Boyd gestured for her to cross the street to get out of his blast radius. Nervous, she jogged across the broken cement, not liking this but not knowing what else to do. Boyd had been throwing energy longer than she'd been alive. She remembered eating her Halloween candy as a little girl, and then exploding pumpkins afterward to get rid of the extra energy. It hadn't been the pumpkins that had given her away to the authorities.
The brum, brum of the bike grew louder, and Boyd ambled out into the middle of the street, adjusting his suit to look like a gunslinger. "Zach! Stop your bike!" he shouted when the scared kid turned a corner and slowed, taking in the new situation. Grace tensed when he gunned it.
"Bad choice," she said, checking her motion to run into the street when the kid angled his bike right at her partner.
Boyd calmly scooped up a bent pipe, swinging it dramatically in a loop over his head, gathering the energy his cells could burn in a day into one microsecond pulse.

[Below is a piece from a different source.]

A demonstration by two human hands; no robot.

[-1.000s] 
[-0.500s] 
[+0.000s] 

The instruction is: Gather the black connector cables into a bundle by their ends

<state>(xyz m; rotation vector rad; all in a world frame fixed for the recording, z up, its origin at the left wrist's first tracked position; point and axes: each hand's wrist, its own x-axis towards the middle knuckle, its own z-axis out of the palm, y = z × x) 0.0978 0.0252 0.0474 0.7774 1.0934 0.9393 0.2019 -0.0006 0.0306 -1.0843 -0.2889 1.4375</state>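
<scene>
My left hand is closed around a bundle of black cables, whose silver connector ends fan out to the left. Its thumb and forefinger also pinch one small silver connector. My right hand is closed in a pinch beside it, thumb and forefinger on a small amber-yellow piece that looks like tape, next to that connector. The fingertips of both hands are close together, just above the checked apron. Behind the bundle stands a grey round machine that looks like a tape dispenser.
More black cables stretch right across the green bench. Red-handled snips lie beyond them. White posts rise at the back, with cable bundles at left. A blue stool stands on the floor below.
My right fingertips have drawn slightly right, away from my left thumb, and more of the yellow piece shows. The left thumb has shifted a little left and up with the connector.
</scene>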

With a yell that echoed as loud as the bike, he threw the pipe at the bike.
Zach swerved and the pipe hit the ground in front of him. Hitting him wasn't Boyd's intention, and Grace's brow pinched in fear when a visible line of blue energy arched from Boyd to the pipe, stretching between them as a bridge of power.
A sparkle of black raced from Boyd's outstretched hand following the trace. It hit the pipe and jumped to Zach. Grace cowered, hiding her head when a boom of force exploded from it, knocking Zach from his bike and shattering windows. In the distance, a car alarm went off. Even farther away, an industrial klaxon began honking. Now we've done it, she thought as Hoc limped into view at the end of the street. Seeing her, he loped forward.
Zach's bike slid twenty feet, without Zach on it. The kid slowly sat up, his jeans torn and his arm bleeding. Her eyes darted to her partner. He was down on one knee, and as she watched, Boyd clutched at his left arm and fell to both his knees.
"Boyd!" she screamed, running to him.
Zach staggered to his feet. "I'm not ever going to be one of you!" he cried out, shambling into a shaky run.
She slid to a stop beside Boyd. He was ashen faced, his expression drawn and in pain. "Boyd, are you breathing? Is your heart okay?" she exclaimed, holding his shoulders and keeping him upright.